SEJ Austin Conference: Impressions

Scientists, Journalists Square Off in Frank Discussion about News Coverage of Climate Change

Wide-Ranging Advice
Offered at SEJ Conference

by Bill Dawson

AUSTIN, TX. -- As usual, this year's annual conference of the Society of Environmental Journalists was brimming with professional advice available to be gleaned by those who attended.

Here's a selective sampling for journalists who didn't make it to the conference in Austin – and for those who were there, but didn't make it to the sessions where these comments were delivered.

* * * *

One panel discussion that positively overflowed with practical tips – and may prove especially timely if American journalism enters a period of more aggressive reporting some hope for – was titled "FOIA Session: Fighting to Keep Public Information Public."

It was chaired by Ken Ward, environmental reporter for The Charleston Gazette in West Virginia, who chairs SEJ's First Amendment Task Force.

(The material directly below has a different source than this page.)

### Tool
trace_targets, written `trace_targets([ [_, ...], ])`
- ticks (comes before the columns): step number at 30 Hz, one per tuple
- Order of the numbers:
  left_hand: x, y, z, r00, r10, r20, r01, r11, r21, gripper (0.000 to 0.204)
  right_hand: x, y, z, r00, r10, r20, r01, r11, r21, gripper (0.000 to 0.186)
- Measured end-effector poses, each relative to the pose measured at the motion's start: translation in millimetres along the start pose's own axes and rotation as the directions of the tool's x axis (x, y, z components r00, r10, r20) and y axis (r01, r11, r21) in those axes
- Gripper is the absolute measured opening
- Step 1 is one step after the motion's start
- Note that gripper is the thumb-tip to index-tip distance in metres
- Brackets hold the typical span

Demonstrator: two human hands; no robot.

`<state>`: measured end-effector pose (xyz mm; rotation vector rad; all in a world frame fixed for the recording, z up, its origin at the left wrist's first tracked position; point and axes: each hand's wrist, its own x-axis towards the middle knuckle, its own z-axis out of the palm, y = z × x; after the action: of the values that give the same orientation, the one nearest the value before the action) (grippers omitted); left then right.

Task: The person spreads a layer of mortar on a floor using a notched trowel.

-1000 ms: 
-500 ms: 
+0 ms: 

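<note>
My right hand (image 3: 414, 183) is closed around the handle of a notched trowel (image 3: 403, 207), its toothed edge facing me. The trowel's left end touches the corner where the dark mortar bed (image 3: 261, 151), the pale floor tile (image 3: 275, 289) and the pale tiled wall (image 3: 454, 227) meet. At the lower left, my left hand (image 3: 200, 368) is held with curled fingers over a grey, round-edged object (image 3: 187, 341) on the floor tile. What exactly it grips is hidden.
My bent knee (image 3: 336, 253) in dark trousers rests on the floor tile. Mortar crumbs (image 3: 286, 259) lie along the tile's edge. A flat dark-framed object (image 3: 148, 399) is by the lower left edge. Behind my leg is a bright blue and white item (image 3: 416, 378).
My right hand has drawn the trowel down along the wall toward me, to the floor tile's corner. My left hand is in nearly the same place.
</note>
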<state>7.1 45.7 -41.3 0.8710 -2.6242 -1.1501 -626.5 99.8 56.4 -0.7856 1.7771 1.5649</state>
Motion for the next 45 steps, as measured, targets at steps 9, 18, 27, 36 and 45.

One Environmental Protection Agency employee in attendance, noting that there is pressure from Washington to withhold documents sought by journalists, urged reporters to challenge all rejections of document requests made under the Freedom of Information Act, because some will inevitably lead to release of materials being requested.

Government officials often play a stalling game when they receive FOIA requests, Ward said, advising reporters to "out-wait and out-harass them."

A couple of panelists emphasized benefits of information that can be harvested by requesting and obtaining government email messages.

"Emails are our friends, they really are." said Jim Bruggers of the Louisville Courier-Journal. But he cautioned against too much hope once a request is filed: "Sometimes you get them, sometimes you don't."

Vince Patton, environmental reporter for KGW-TV in Portland, Ore., said computers search-engine capabilities have opened the door to a new kind of open records request.

When asking for emails, he said, reporters can ask for any emails containing certain keywords, adding that tool to the more traditional categories used in framing FOIA requests.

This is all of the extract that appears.